Aletheia n° 4 - 18 octobre 2000

Sommaire :
I. Le Syllabus de Pie IX.
II. Fallait-il béatifier Jean XXIII ?
III. A propos de Dominus Jesus.
IV. Trois livres sur le Troisième secret de Fatima.
V. Nouvelles.

I. Le Syllabus de Pie IX
En 1967, l’éditeur anticonformiste Jean-Jacques Pauvert avait réédité, dans la collection “Libertés”, l’encyclique Quanta Cura et son complément le Syllabus. Ces deux actes, que Pie IX avait promulgués en 1864, étaient réédités par l’abbé Armogathe en même temps que d’autres documents d’époque : la lettre du cardinal Antonelli, Secrétaire d’Etat de Pie IX, qui accompagnait l’envoi officiel des documents aux évêques du monde entier ; et, en annexes, la reproduction intégrale de la grande encyclique antilibérale de Grégoire XVI, Mirari Vos ; des extraits de la brochure de Mgr Dupanloup, La Convention du 15 septembre et l’Encyclique, où le célèbre évêque d’Orléans interprétait à sa manière, réductionniste, les deux actes pontificaux ; deux articles du libéral Forcade, dans la Revue des Deux-Mondes, très critiques envers “ce pénible document” ; enfin des extraits du féroce livre de Louis Veuillot, L’Illusion libérale.
A l’occasion de la récente béatification de Pie IX, une nouvelle édition du Syllabus est parue, mais sans l’encyclique Quanta cura dont elle était le complément.
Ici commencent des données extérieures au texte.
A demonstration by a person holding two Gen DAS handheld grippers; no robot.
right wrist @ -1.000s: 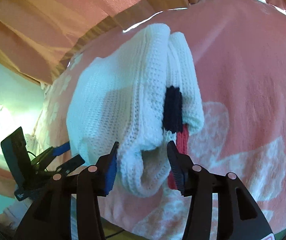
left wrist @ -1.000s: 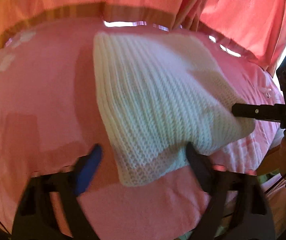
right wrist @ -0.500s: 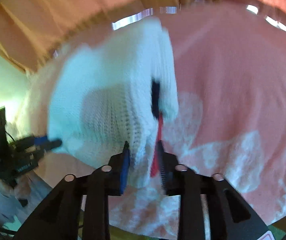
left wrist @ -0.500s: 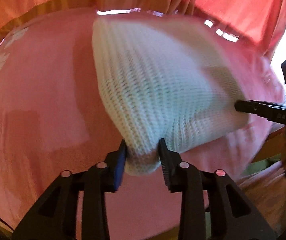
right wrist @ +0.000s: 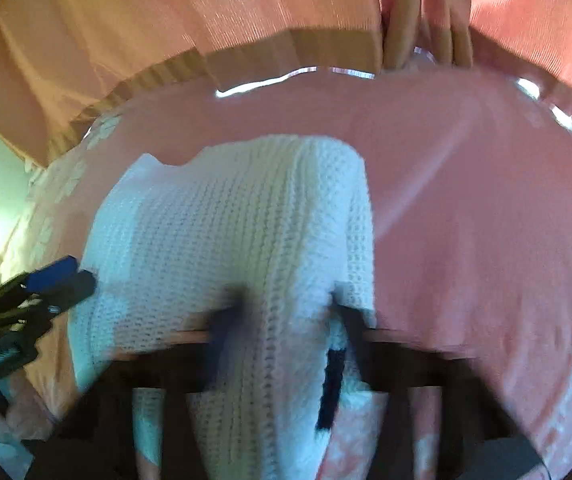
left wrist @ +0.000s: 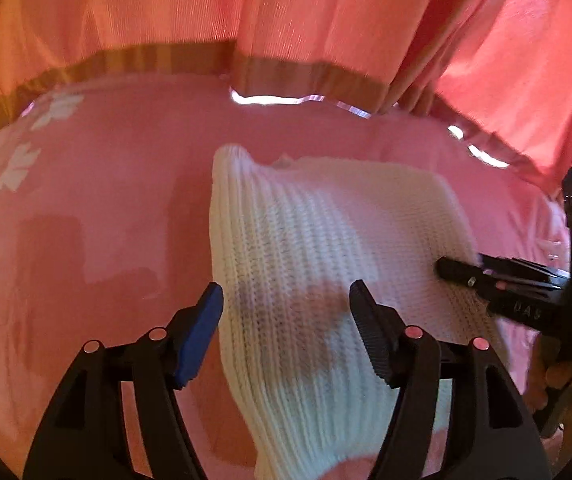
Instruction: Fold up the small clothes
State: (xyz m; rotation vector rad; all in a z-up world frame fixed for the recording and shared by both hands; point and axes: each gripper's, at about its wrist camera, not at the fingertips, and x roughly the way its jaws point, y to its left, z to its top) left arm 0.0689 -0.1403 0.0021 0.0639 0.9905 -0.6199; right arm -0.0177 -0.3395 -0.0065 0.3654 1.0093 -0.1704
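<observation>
Half a second ago both my jaws were pinched on the near edge of the white knitted garment; now they stand apart on either side of it, and the knit lies lower and flatter on the pink bedspread.

At lower left of the left wrist view, my left gripper is spread wide, its blue pad off the knit's left edge, nothing held. The garment fills the centre to lower right of that frame. At right, my right gripper reaches in from the side, its tips at the garment's right edge.

In the right wrist view the right gripper is blurred, yet its jaws look parted, straddling a raised ridge of knit with a dark stripe just right of it.

My worry: the thick fold looks springy and could roll open once released, and a pad brushing the loose stitches may snag and drag a layer askew.
</observation>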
Dans Le Syllabus de Pie IX (éditions du Cerf, 109 pages, 75 F), publié par Paul Christophe et Roland Minnerath, on trouve donc le texte latin intégral du document et, en regard, sa traduction française. Le document est précédé d’une longue présentation historique par l’abbé Paul Christophe et il est suivi d’un commentaire théologique dû à Mgr Roland Minnerath, professeur à la faculté de théologie catholique de Strasbourg et membre de la Commission théologique internationale.
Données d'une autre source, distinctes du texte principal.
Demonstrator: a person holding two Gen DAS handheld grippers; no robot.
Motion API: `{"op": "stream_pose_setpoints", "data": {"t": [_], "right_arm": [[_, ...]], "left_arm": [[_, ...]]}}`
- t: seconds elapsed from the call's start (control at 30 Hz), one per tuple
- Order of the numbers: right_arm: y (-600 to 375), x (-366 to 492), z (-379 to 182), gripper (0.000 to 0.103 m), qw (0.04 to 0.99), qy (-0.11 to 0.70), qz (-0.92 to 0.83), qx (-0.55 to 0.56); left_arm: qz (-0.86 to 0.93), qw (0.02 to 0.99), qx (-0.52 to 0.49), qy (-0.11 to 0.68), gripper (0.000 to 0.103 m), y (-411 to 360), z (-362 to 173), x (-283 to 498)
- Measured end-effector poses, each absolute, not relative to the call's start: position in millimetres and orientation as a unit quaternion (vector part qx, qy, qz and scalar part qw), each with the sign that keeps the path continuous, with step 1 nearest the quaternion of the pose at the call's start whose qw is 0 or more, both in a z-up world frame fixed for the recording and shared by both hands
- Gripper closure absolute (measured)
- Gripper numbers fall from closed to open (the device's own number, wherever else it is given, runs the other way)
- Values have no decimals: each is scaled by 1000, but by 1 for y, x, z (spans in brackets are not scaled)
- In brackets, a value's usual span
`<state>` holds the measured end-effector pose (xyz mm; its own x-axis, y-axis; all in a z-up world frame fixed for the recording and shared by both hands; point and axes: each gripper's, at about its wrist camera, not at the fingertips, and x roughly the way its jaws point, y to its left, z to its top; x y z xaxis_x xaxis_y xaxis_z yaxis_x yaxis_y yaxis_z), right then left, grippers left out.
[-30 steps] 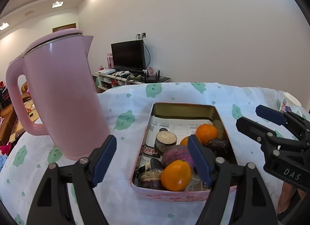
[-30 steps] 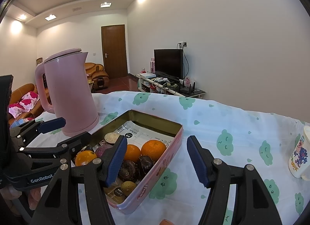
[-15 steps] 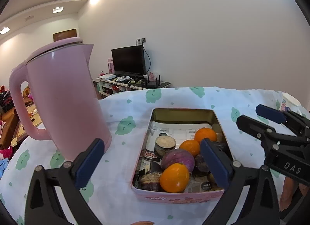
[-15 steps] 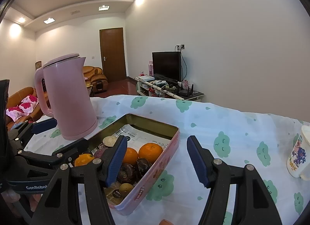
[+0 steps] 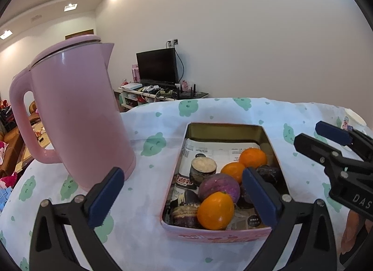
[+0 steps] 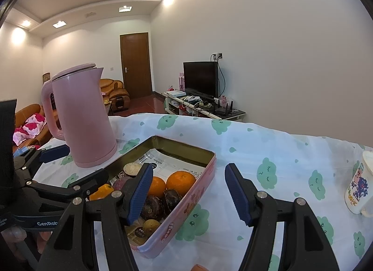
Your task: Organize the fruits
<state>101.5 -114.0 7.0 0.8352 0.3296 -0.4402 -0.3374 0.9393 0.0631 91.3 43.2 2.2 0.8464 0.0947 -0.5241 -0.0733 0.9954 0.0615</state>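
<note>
Left tool (image 5: 180,193) hangs wide apart above the worktop (image 5: 149,203), gripping nothing, one blue pad by the pink kettle (image 5: 77,117), the other over the near end of the pink tin (image 5: 216,233). Right tool (image 6: 188,191) is spread wide too and carries nothing, its left pad above the tin's long wall, its right pad over bare cloud-print cloth. Inside the tin, on printed paper: a yellow-orange fruit (image 5: 215,210) at the near end, a purple round fruit (image 5: 219,188) touching it behind, two oranges (image 5: 253,158) toward the middle, dark brown fruits (image 6: 172,197) along the right wall, and a cut dark piece with a pale face (image 5: 202,169) on the left. Kettle stands upright just left of the tin. A cartoon mug (image 6: 360,184) sits well apart on the right.
</note>
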Motion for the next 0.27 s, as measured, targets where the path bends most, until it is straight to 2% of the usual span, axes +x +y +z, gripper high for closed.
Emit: {"op": "stream_pose_setpoints", "data": {"t": [0.27], "right_arm": [[-117, 101, 3, 37, 957, 233, 170, -14]], "left_arm": [[52, 963, 19, 264, 0, 46, 4, 90]]}}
Ce dernier juge nécessaire de distinguer, dans le Syllabus,
les affirmations qui relèvent des principes immuables de la foi, et celles qui sont relatives aux conditions spécifiques de la vie de l’Eglise dans la deuxième moitié du XIXe siècle. A cet égard, il est apparu que nombre de considérations étaient devenues obsolètes et ne présentaient plus qu’un intérêt historique, comme les sections consacrées aux relents de régalisme et de jurisdictionnalisme d’Ancien Régime, aux immunités et autres dispositions du droit public de l’Eglise qui avaient alors cours. Bien des questions comme l’angoisse de la papauté de perdre son autonomie avec la perte de ses états ont été réglées. D’autres ont changé de paramètres avec l’évolution même des Etats modernes et de leur attitude envers les religions.
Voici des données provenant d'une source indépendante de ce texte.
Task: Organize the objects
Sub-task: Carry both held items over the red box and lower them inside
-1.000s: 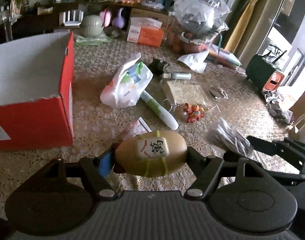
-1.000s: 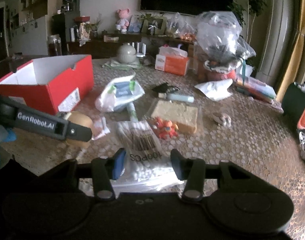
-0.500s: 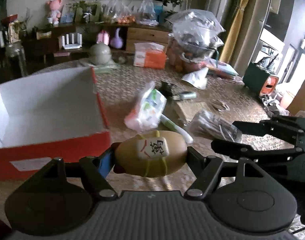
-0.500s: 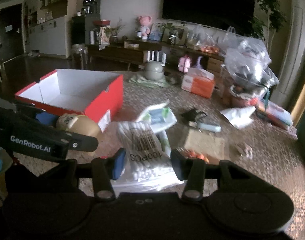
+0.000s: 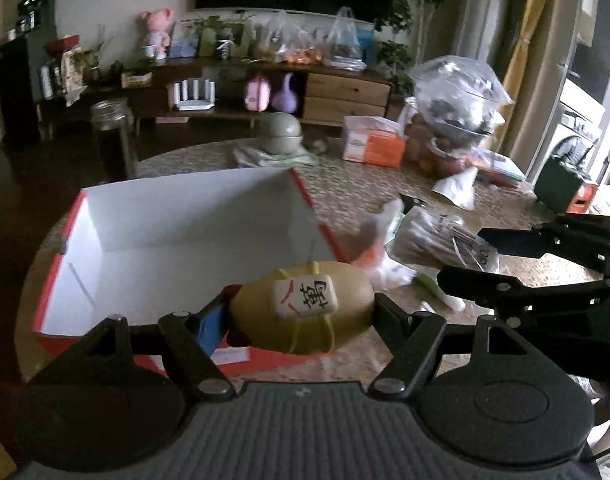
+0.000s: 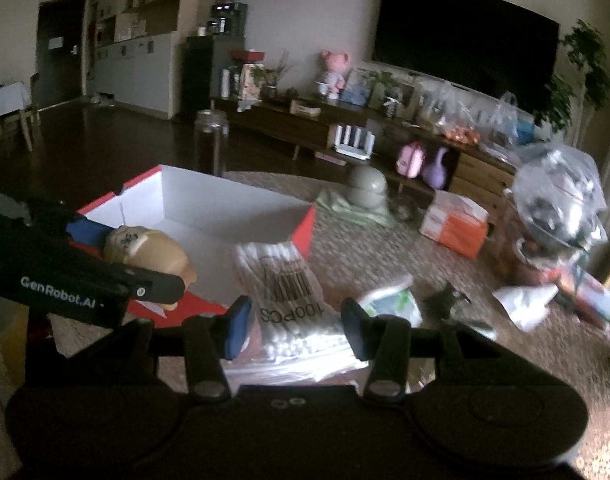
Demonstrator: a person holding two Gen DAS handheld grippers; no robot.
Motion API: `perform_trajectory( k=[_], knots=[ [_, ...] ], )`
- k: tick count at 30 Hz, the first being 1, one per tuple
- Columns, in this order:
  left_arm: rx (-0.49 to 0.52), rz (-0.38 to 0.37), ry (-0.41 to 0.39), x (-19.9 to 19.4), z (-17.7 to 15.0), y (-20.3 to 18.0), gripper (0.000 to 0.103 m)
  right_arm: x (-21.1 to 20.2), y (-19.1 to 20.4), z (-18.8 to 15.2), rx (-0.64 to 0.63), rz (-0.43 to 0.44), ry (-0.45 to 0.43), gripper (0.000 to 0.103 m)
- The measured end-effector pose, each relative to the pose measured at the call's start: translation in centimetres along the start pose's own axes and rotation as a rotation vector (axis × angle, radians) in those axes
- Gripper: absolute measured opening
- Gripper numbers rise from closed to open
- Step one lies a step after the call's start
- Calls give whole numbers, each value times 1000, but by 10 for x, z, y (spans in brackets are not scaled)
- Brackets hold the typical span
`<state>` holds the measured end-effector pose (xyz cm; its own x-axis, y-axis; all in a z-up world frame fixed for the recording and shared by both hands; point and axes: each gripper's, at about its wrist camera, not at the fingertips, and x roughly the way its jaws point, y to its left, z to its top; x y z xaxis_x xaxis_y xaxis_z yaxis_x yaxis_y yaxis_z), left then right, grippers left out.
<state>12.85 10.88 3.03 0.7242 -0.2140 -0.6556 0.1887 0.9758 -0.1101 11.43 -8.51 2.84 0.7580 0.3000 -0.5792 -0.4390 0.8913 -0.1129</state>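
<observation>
My left gripper (image 5: 301, 312) is shut on a tan egg-shaped toy (image 5: 305, 306) with a white tile bearing a Chinese character. It hangs over the near right edge of an open red box with a white inside (image 5: 177, 240). My right gripper (image 6: 293, 324) is shut on a clear bag of cotton swabs (image 6: 289, 300), held in the air right of the box (image 6: 209, 208). The left gripper (image 6: 145, 268) with the toy (image 6: 149, 252) shows at the left of the right wrist view. The swab bag (image 5: 437, 240) and right gripper also show in the left wrist view.
On the lace-covered table lie a white plastic bag (image 6: 393, 300), an orange tissue box (image 6: 453, 224), a grey-green bowl (image 6: 367, 188), a dark clip (image 6: 445, 300) and a large clear bag of goods (image 6: 557, 216). A glass jar (image 5: 113, 136) stands behind the box.
Both grippers have risen and swung left toward the red box, each carrying its object. The toy now hangs over the box's near right edge; the swab bag is beside the box.
</observation>
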Motion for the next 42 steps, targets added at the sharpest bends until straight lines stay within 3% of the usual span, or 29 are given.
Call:
perform_trajectory(
  k=[13,27,39,42],
  knots=[
    [-18,99,42,15,25,66,75,66,35,51,-56,29,32,49],
    [38,224,150,80,46,116,75,143,61,61,-95,88,166,49],
    [61,171,338,137,47,131,76,202,73,55,-123,131,354,48],
    [127,203,361,146,44,125,76,209,75,51,-140,135,384,48]
  ],
)
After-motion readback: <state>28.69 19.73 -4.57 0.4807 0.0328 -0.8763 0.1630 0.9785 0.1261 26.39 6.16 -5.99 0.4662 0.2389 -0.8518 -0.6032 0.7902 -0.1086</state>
Cependant, les affirmations du Syllabus concernant la doctrine de la foi s’inscrivent dans la tradition constante de l’Eglise (...) Ainsi le rationalisme et l’indifférentisme sont-ils toujours plus d’actualité. Ils ne sont plus une nouveauté qui choque, ils sont devenus des caractéristiques de la culture contemporaine, imperméable à l’affirmation centrale de la vision chrétienne de la société, à savoir que le Dieu révélé de la Bible est aussi le créateur de la raison humaine.”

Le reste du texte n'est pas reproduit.